The example doesn’t come from the paper; I made it myself. You only need to believe the figure I cited—don’t bother with the rest of the paper.
Call the estimands mu_1 to mu_n; the data are x_1 to x_n. The prior over the mu parameters is flat in the positive subset of R^n, zero elsewhere. The sampling distribution for x_i is Normal(mu_i,1). I don’t know the distribution the parameters actually follow. The causal process is irrelevant—I’ll stipulate that the sampling distribution is known exactly.

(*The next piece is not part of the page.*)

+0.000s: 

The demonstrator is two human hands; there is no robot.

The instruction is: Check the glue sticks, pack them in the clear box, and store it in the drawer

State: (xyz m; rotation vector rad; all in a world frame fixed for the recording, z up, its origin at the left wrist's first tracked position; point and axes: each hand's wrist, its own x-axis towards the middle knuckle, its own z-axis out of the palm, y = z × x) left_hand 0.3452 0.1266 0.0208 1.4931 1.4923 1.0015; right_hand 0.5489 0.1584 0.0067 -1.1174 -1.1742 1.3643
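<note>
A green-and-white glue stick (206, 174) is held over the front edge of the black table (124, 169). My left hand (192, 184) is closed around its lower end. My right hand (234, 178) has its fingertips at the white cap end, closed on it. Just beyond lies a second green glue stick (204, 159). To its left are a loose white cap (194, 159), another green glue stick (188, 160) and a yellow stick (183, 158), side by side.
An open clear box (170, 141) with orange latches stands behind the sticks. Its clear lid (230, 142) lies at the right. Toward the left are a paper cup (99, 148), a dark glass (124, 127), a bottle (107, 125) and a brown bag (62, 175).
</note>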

Call the 90% quantiles of my posterior distributions q_i. From the sampling perspective, these are random quantities, being monotonic functions of the data. Their sampling distributions satisfy the inequality Pr(q_i > mu_i | mu_i) < 0.9. (This is what the figure I cited shows.) As n goes to infinity, I become more and more sure that my posterior intervals of the form (0, q_i] are undercalibrated.
You might cite the improper prior as the source of the problem. However, if the parameter space were unrestricted and the prior flat over all of R^n, the posterior intervals would by correctly calibrated.
But it really is fair to demand a proper prior. How could we determine that prior? Only by Bayesian updating from some pre-prior state of information to the prior state of information (or equivalently, by logical deduction, provided that the knowledge we update on is certain). Right away we run into the problem that Bayesian updating does not have calibration guarantees in general (and for this, you really ought to read the literature), so it’s likely that any proper prior we might justify does not have a calibration guarantee.